TASK DETAILS: Each line of the listing below that includes "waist" must be copied.

== INFORMATION SUPPLIED

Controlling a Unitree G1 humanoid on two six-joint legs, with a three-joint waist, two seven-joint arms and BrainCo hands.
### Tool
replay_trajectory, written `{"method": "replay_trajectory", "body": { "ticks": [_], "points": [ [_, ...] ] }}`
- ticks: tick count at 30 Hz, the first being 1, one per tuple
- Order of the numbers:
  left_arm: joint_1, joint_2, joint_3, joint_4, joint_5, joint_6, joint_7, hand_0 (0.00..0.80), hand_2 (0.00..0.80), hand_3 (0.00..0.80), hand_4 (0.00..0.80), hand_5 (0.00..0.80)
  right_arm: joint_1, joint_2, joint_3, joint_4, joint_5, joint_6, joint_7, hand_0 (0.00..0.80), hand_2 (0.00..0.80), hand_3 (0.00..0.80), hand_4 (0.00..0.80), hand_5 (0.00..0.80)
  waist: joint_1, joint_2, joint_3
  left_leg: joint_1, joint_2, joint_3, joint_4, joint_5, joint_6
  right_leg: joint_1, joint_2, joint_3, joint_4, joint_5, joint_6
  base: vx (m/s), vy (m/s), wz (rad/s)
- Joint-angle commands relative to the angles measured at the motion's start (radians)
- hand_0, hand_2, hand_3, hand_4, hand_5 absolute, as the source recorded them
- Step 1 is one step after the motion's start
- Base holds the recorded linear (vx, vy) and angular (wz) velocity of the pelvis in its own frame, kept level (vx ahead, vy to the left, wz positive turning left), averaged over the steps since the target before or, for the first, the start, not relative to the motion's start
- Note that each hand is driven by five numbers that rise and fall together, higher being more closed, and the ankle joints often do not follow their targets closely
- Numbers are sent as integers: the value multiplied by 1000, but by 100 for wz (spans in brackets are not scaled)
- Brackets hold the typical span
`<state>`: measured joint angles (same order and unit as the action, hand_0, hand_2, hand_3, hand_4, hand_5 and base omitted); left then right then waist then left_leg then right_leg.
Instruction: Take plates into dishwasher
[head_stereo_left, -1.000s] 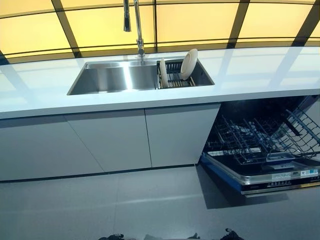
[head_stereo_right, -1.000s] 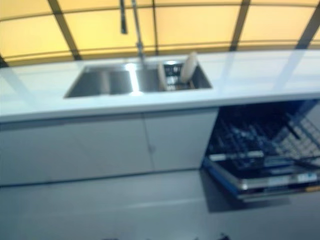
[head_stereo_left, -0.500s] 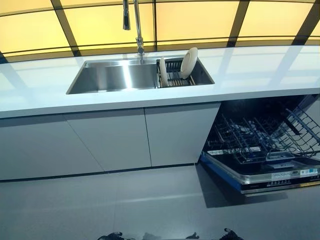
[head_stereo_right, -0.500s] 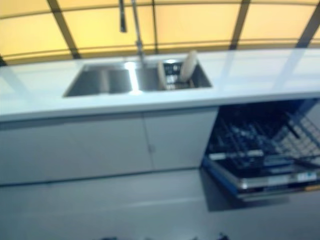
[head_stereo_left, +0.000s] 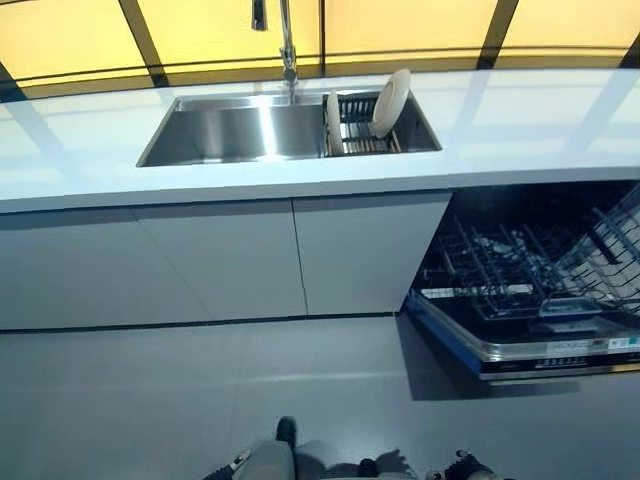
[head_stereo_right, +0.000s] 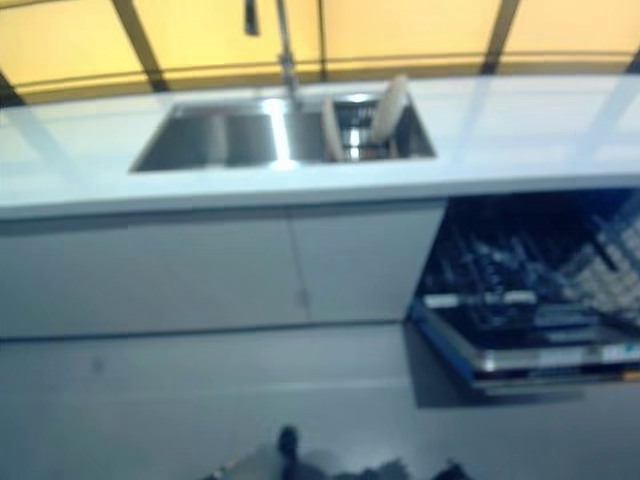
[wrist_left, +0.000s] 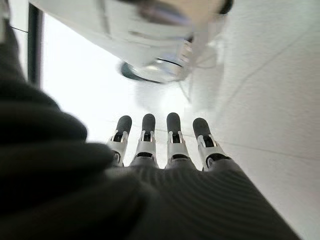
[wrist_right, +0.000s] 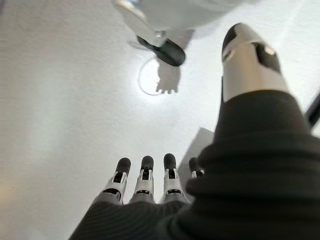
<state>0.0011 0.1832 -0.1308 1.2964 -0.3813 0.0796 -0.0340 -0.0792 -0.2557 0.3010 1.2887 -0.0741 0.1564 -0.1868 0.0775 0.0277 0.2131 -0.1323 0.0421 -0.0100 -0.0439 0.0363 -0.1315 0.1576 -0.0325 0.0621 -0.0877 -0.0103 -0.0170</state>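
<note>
Two white plates stand in a dark rack in the right part of the steel sink (head_stereo_left: 170, 140): one upright on edge (head_stereo_left: 333, 116), one leaning at the back right (head_stereo_left: 391, 89). The dishwasher (head_stereo_left: 520, 340) stands open at the lower right, its wire rack (head_stereo_left: 500, 270) pulled out over the lowered door. My left hand (wrist_left: 150, 145) hangs over the floor with straight fingers and holds nothing. My right hand (wrist_right: 150, 182) hangs the same way, fingers straight, empty. Neither hand shows in the eye views.
A tall tap (head_stereo_left: 288, 40) rises behind the sink. The white counter (head_stereo_left: 540, 130) runs across the view above grey cabinet doors (head_stereo_left: 220, 260). Grey floor (head_stereo_left: 150, 400) lies between me and the cabinets.
The whole picture has shifted: the counter and sink sit higher and slightly right, and more floor shows, so the camera has moved. The plates and dishwasher stay in place.
</note>
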Motion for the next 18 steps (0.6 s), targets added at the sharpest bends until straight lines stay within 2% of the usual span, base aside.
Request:
{"method": "replay_trajectory", "body": {
  "ticks": [1,2,4,9,12,14,15,16,18],
  "points": [
    [35,5,12,-5,-33,4,23,0,0,0,0,0,-4,-23,-20,-3,-54,14,4,0,0,0,0,0,34,0,-38,-104,-45,21,39,155,81,161,40,39,145,-166,43,355,180,-67],
    [35,10,17,-2,-29,3,30,0,0,0,0,0,-3,-19,-22,5,-47,17,3,0,0,0,0,0,41,-3,-47,-93,-46,1,51,137,88,170,21,28,153,-177,52,362,167,-74],
    [33,23,17,1,-8,-3,30,0,0,0,0,0,6,-8,-32,15,-33,-4,3,0,0,0,0,0,47,-11,-67,-83,-52,-5,84,105,101,185,1,2,173,-193,59,393,169,-65],
    [2,48,2,-2,39,35,27,0,0,0,0,0,12,25,-36,11,-1,-18,-24,0,0,0,0,0,52,-29,-130,-32,-78,-21,83,75,143,173,-28,-38,189,-134,84,310,163,-22],
    [-21,53,-10,-3,45,44,24,0,0,0,0,0,3,27,-47,7,21,-20,-36,0,0,0,0,0,47,-48,-157,-23,-113,-14,87,52,169,174,-56,-45,199,-103,97,248,178,13],
    [-33,54,-19,0,63,46,22,0,0,0,0,0,2,29,-55,5,35,-18,-45,0,0,0,0,0,45,-56,-172,-23,-137,-9,93,40,188,160,-68,-45,247,-49,112,198,148,6],
    [-38,56,-28,1,71,48,25,0,0,0,0,0,3,30,-61,3,37,-22,-49,0,0,0,0,0,39,-58,-178,-15,-148,-10,95,31,199,124,-86,-52,326,11,126,228,150,2],
    [-40,58,-33,3,82,49,32,0,0,0,0,0,6,27,-68,-1,36,-32,-55,0,0,0,0,0,23,-47,-175,12,-149,-19,93,19,206,45,-85,-53,437,63,128,241,155,3],
    [-42,60,-33,2,92,53,38,0,0,0,0,0,8,23,-66,-7,40,-37,-49,0,0,0,0,0,2,-37,-165,44,-145,-28,91,8,206,-28,-70,-54,485,72,117,246,108,21]
  ]
}}
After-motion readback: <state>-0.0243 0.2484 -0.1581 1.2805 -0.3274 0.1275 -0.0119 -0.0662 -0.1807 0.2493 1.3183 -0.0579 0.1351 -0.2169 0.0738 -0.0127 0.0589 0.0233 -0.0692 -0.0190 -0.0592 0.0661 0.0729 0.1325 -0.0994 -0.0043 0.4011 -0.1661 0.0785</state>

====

OUTPUT FOR THIS EXERCISE:
Controlling a Unitree G1 humanoid on two six-joint legs, with a three-joint waist, two seven-joint arms and BrainCo hands.
  waist: joint_1, joint_2, joint_3
`<state>`: measured joint angles (same order and unit as the action, hand_0, hand_2, hand_3, hand_4, hand_5 and base omitted); left then right then waist then left_leg then right_leg.

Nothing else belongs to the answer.